April 16, 2011

Change

“It is always the simple things that change our lives. And these things never happen when you are looking for them to happen. Life will reveal answers at the pace life wishes to do so. You feel like running, but life is on a stroll. This is how God does things.”

-Donald Miller

I had just been thinking the other afternoon on my commute home that for this small tidbit of time, everything seemed to be right as it should.  I had no strong desires, wishes, heartaches, or stresses that didn't seem to be satisfied or easily forgotten.  It was like the stormy seas of life were calm and we were just sitting on the beach soaking up the sun.  Finley is at an amazing age  - I am loving every minute of it.  She is absorbing so many new things and learning at such a rapid speed.  I am getting to spend more intentional time with her and better yet, do it outside in the sunshine!  Pat has had some good fortune at work, and although it is not along the direct path we had hoped, it is a path we can live with and find comfort in.  I am so happy with my 4 day work week and feel like I'm re-charged to give of myself to the patient's I see, and also to gain a lot of knowledge and support from the great ladies/friends I work with.  We are continuing to accomplish small projects around the house and are setting up real timelines for bigger projects in the basement.  We are booking vacations to see friends and family that will take us on a tour of the midwest this summer.  I am on the doorstep of 30 years old, but feel so content with where I'm at in life. 

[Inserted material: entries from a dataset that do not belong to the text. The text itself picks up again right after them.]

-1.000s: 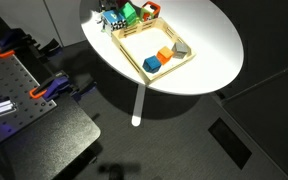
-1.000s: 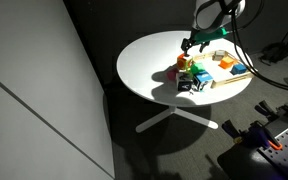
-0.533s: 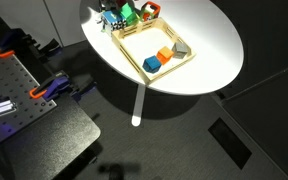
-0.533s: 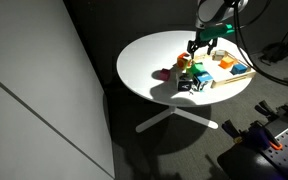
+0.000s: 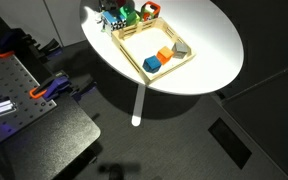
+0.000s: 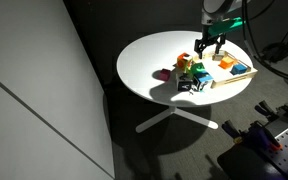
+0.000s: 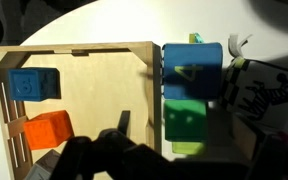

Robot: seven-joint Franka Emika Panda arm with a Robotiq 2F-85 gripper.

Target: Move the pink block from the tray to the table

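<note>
Wrist view, left to right: a blue block (image 7: 34, 84) and an orange block (image 7: 46, 130) lie inside the tray (image 7: 79, 52). A blue-and-green box (image 7: 191, 95) stands just outside the tray's right rim. No pink shows anywhere in this frame.

In an exterior view, again read from the left, the pink block (image 6: 163, 73) sits on the bare white table (image 6: 144, 52). It is clear of the tray and just to the left of a huddle of coloured blocks (image 6: 189, 76). Next comes the gripper (image 6: 206, 45), raised above the tray's end nearest that huddle. Its 2 fingers look spread, with nothing between them.

Further right the tray runs on toward the table edge.

The relation that matters is that the pink block lies to the left of the claw and lower down, with the huddle of blocks between the 2. The block is cube-like and too small here to show any long axis, so no approach angle stands out. With only 1 arm on the rig, there is no question of which is nearer.

Judged from how things lie, the block is already off the tray and on the table. The coming move looks like a withdrawal up and away, which should keep clear of the huddle below.
</note>
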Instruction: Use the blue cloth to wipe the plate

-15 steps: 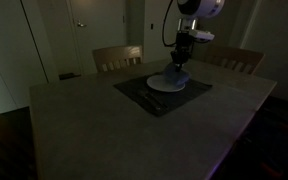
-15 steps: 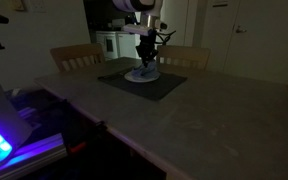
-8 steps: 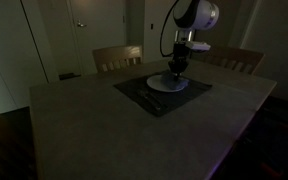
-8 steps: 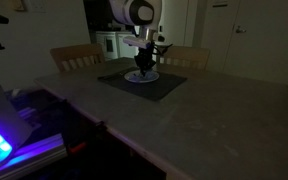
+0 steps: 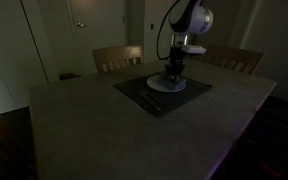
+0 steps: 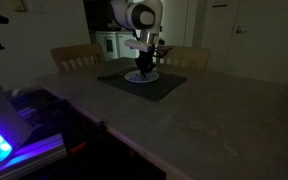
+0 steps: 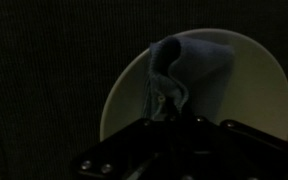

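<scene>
Dark placemat (image 7: 54, 80) bears plate (image 7: 259, 95); blue cloth (image 7: 189, 70) runs lengthwise away from pincer (image 7: 169, 115).

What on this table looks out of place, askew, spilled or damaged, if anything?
Nothing stands out. The plate lies flat on the dark placemat, and the gripper holds the blue cloth bunched on the plate. No spill or damage shows, though the room is dim.
</scene>
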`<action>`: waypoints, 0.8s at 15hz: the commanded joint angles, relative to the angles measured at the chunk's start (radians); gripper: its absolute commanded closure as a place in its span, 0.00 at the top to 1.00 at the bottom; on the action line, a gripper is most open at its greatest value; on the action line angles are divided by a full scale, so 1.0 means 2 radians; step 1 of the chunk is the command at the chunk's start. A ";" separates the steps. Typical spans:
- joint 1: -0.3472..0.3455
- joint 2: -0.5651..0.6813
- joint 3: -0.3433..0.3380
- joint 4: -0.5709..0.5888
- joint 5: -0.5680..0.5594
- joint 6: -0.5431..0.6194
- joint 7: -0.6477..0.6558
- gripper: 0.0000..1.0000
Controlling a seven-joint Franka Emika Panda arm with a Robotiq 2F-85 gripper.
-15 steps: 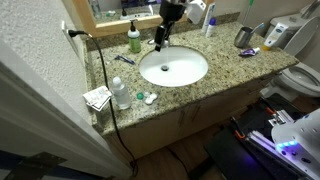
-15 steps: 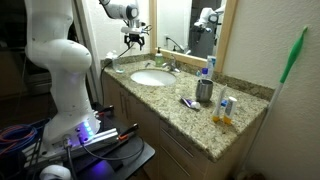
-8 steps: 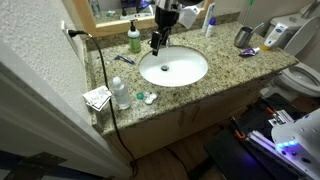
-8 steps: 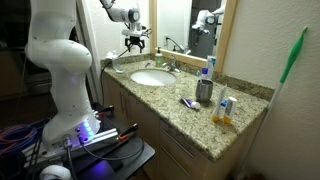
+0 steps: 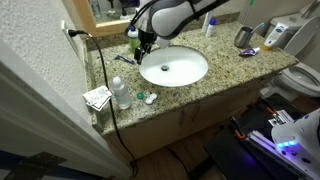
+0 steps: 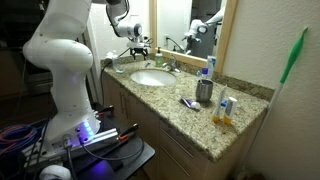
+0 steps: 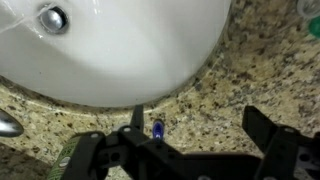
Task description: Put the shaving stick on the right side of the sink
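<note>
Two spread jaws, shaving stick [image 7: 157, 128] btwn them, nr sink [image 7: 120, 60].

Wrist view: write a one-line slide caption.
Open gripper poised above the speckled granite countertop, at the rim of the white sink, drain at upper left.
</note>
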 commanded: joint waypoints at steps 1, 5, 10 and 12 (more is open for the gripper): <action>0.005 0.016 -0.004 0.021 0.002 -0.001 0.002 1.00; 0.008 0.052 -0.008 0.066 0.002 -0.030 0.001 1.00; 0.022 0.128 -0.020 0.134 -0.007 0.038 0.015 1.00; 0.030 0.153 -0.029 0.162 -0.010 0.059 0.018 1.00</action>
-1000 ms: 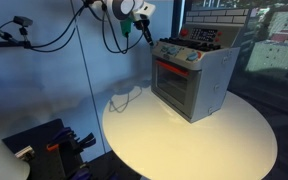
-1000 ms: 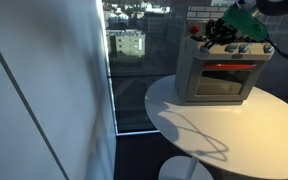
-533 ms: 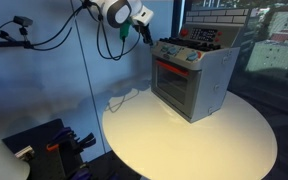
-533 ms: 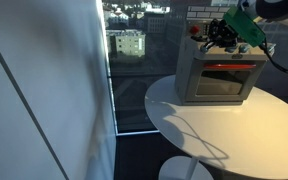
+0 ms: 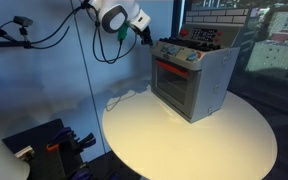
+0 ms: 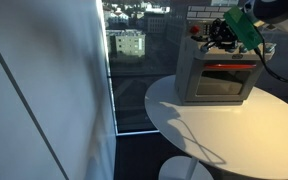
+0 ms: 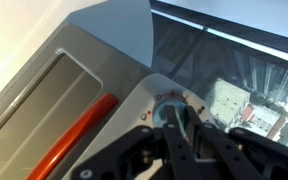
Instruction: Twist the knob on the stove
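Note:
The toy stove [image 5: 190, 78] is a silver-grey box with a red-framed glass door. It stands at the back of a round white table [image 5: 184, 145] and shows in both exterior views [image 6: 220, 78]. My gripper [image 5: 141, 32] sits at the stove's upper end corner, also seen from the opposite side [image 6: 222, 33]. In the wrist view the two black fingers [image 7: 181, 118] close on a small knob [image 7: 170, 108] inside a ring of dial marks on the stove's grey panel [image 7: 74, 60]. The red door handle [image 7: 79, 135] lies to the left.
Black cables [image 5: 54, 40] hang from the arm in front of the blue wall. Dark equipment [image 5: 49, 145] stands on the floor beside the table. A large window [image 6: 134, 60] with a city view lies behind the stove. A pale wall panel [image 6: 44, 100] fills the near side.
The arm's wrist has swung and turned a little to the left in an exterior view, while the fingers stay at the stove's corner knob. The stove has not moved.

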Available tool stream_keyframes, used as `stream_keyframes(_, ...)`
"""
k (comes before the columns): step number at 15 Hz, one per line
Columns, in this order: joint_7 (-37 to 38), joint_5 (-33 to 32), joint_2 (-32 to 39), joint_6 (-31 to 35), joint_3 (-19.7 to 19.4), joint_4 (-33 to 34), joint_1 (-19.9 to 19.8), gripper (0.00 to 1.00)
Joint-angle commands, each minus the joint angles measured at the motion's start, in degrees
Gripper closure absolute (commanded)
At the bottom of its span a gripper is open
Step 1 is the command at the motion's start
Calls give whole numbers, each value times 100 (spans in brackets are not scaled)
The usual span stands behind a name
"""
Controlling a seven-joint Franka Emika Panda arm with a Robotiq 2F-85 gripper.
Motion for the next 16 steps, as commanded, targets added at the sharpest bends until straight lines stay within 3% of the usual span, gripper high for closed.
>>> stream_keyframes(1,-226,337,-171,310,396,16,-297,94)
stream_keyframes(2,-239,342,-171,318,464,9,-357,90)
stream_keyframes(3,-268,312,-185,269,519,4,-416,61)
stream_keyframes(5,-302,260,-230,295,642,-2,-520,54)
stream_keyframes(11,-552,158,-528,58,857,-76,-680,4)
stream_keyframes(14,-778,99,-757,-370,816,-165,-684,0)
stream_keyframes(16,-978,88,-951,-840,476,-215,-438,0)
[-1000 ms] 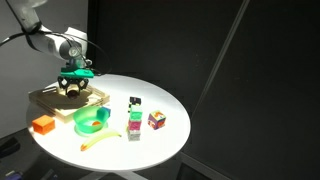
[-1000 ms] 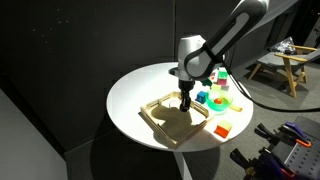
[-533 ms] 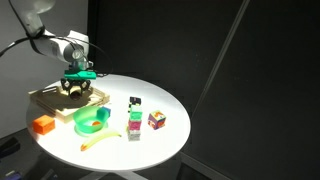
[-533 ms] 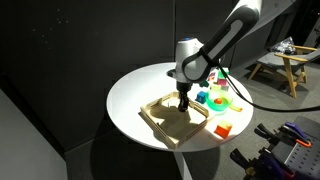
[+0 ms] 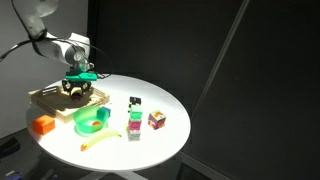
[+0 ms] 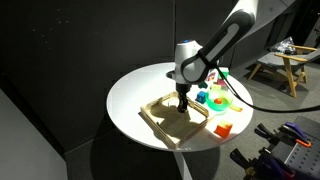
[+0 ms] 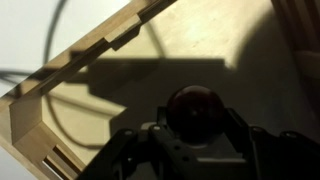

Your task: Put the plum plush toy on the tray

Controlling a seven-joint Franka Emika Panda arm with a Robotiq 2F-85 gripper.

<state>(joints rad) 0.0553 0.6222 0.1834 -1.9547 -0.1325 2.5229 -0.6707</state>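
1. Fingers [image 7: 157, 135] of the gripper [image 7: 195, 128] were closed on the plum plush toy [image 7: 195, 108];
2. toy and gripper were over the floor of the wooden tray [image 7: 85, 55], inside its rim;
3. a green bowl [image 5: 80, 122] sat beside the tray on the round table [image 5: 115, 95].

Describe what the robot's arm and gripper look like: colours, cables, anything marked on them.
The arm is built of smooth, rounded white segments, ending in a silvery-grey cylindrical wrist joint. A bright green mount sits just above the black gripper. A thin dark cable loops alongside the arm. No markings are legible.
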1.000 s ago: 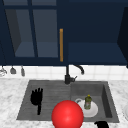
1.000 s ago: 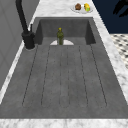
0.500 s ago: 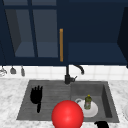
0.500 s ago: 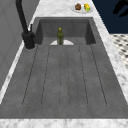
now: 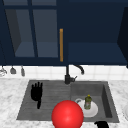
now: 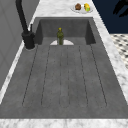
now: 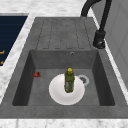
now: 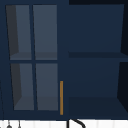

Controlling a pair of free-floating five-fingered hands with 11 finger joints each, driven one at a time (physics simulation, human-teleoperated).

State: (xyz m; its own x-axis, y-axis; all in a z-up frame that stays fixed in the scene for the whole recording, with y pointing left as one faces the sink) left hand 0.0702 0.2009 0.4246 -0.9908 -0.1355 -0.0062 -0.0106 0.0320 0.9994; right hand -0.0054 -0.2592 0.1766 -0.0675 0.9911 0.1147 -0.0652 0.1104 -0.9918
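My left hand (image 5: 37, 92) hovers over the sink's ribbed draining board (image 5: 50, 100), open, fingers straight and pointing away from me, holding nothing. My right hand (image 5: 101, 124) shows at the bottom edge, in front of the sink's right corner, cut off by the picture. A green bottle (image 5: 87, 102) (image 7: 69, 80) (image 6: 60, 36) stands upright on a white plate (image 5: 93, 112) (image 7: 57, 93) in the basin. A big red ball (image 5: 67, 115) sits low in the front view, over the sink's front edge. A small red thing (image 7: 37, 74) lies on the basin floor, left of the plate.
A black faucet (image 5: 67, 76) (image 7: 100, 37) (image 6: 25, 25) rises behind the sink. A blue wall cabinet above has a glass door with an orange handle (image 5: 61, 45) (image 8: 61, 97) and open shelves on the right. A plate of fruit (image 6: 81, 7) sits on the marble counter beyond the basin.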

But still, change is constant.  And although I like the season of life we're in, seasons change.  I got a call from our daycare provider this morning that she is planning to close her daycare in June.  While I was shocked and sad (and still am), I can't help but wonder where this change will take us.  I have a deep seated feeling of peace about it.  And, on my drive home this past week, I also made sure to pray for the blessings I mentioned above, but also that God would prepare my heart for whatever happens next.  It's almost as if once I get too comfortable, God nudges me a little bit out of my comfort zone to impart some lesson upon me.  As I've found out in the past, God's story for us is so much bigger or better than I could have written.  So, I can't wait to see where this change leads us. 

We are so sad to say goodbye to Julie, but excited to explore other options.  In the meantime, we get to keep enjoying our little girl and praising Jesus that the trials we seem to be experiencing are nothing we can't handle together.